IF YOU'VE NOTICED THE SCREENS MOUNTING IS TO LARGE, ITS BECAUSE IVE LEFT IT 2CM TOO BIG ALL ROUND, BECAUSE I HAVE A 10INCH SCREEN GOING IN THERE, SO I WILL JUST ROUTER THAT IN LATER AND NOT NEED TO CHANGE ANY HTING ELSE ABOUT THE SIZE OR SHAPE OF IT..


----------



## jukebox (Sep 27, 2008)

anyone ever done a surround system in a car.. id like some advice on tuning the centre ch.. both for the surround its self, and to be used as a centre ch for day to day use...

also, just asking something to varify what ive been told, on the h701 alpine processor.. there are two rca inptus.. one is marked sub l, and the other is marked sub/r or centre..

whe using it as a centre ch you turn the centre ch on via the head unit... when no centre is used, you plug both sub amp racs into the left and right inputs and run it as a normal...
my question is, does the centre need both left and right info, where by id add splitters to the rca reducing it back to one male and input that to the processor, and the same with the sub rcas, when only using one input of the processor do i use splitters to get both left right signal info and feed it into the one input on the processor...

thanks for any advice you can offer..

also any advice with regards to speaker placemtn for rears.. this is more to do with the surround effect, should they be faced forward, up... does much info come thru the rear channels of 5.1??

thanks for anything you can add that may be of help to me..

BRAD.....


----------



## jukebox (Sep 27, 2008)

NO ONE KNOWS THE ANSWER TO WHAT IVE ASKED IN THE POST BEFORE THIS ONE?


----------



## ClassicCoupe (Aug 7, 2008)

jukebox said:


> my question is, does the centre need both left and right info, where by id add splitters to the rca reducing it back to one male and input that to the processor, and the same with the sub rcas, when only using one input of the processor do i use splitters to get both left right signal info and feed it into the one input on the processor...
> 
> thanks for any advice you can offer..


Brad,

Our equipment is scarily alike. 

I run an Alpine IVA-D310, the PXA-H701, iPod interface, JL Audio amps (2x 300/4, 500/1) and subs (2x 10W6V2). I run MB Quart speakers, though .

And, yeah, your steering wheel is on the wrong side....

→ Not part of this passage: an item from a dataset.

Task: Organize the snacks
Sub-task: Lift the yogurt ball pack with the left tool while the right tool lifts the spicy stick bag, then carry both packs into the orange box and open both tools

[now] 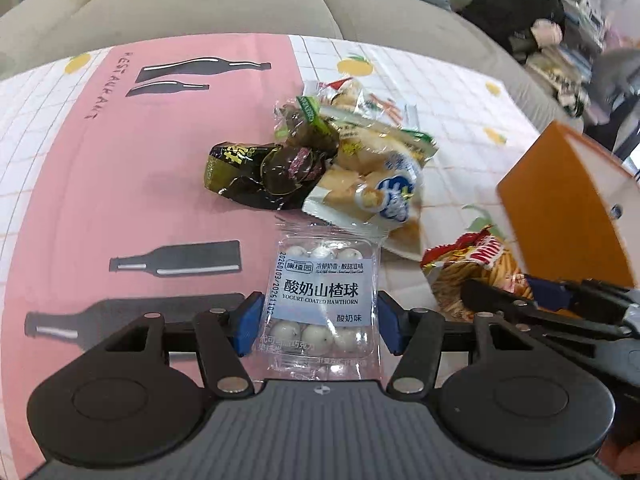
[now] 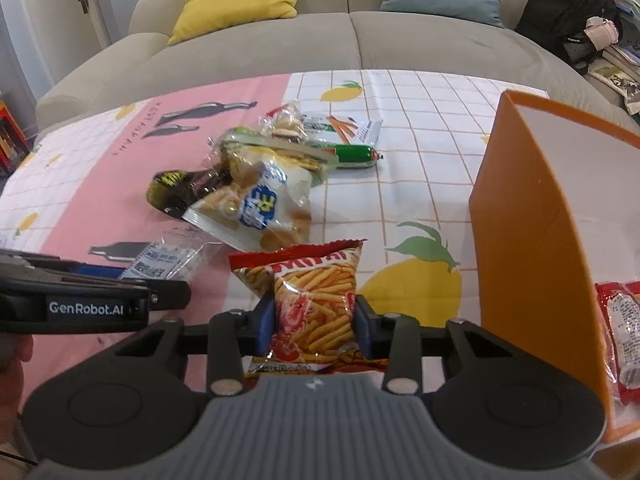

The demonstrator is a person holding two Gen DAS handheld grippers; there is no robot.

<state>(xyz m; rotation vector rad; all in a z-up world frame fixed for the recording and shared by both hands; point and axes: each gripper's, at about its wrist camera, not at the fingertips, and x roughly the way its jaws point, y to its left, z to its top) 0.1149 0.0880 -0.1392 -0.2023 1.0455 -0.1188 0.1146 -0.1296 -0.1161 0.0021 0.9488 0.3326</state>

I don't run a center speaker in my car, but when I was checking into it, I ran into issues with amplifiers. There aren't too many good, full-range single channel amps out there. They're all intended for subwoofers and mostly class D with limited frequency range. 
With multichannel amps, you run into the issues you've raised. I thought I had a solution by running a splitter RCA cable and use both left and right channels to run a coax center speaker bi-amped. Haven't actually tried it so your mileage may vary.


----------



## jukebox (Sep 27, 2008)

haha, they are scarily alike, i agree..

im running a third 300/4 now, bridged to get the 150rms like the front and rears.. ive added splitter to the amp end of the rcas and fed one input of the h701 centre and done the same, on the mono block.. splitters and one input to the sub input of the processor.. so it should be fine, its getting both left and right in both inputs, which it needs im lead to beleive..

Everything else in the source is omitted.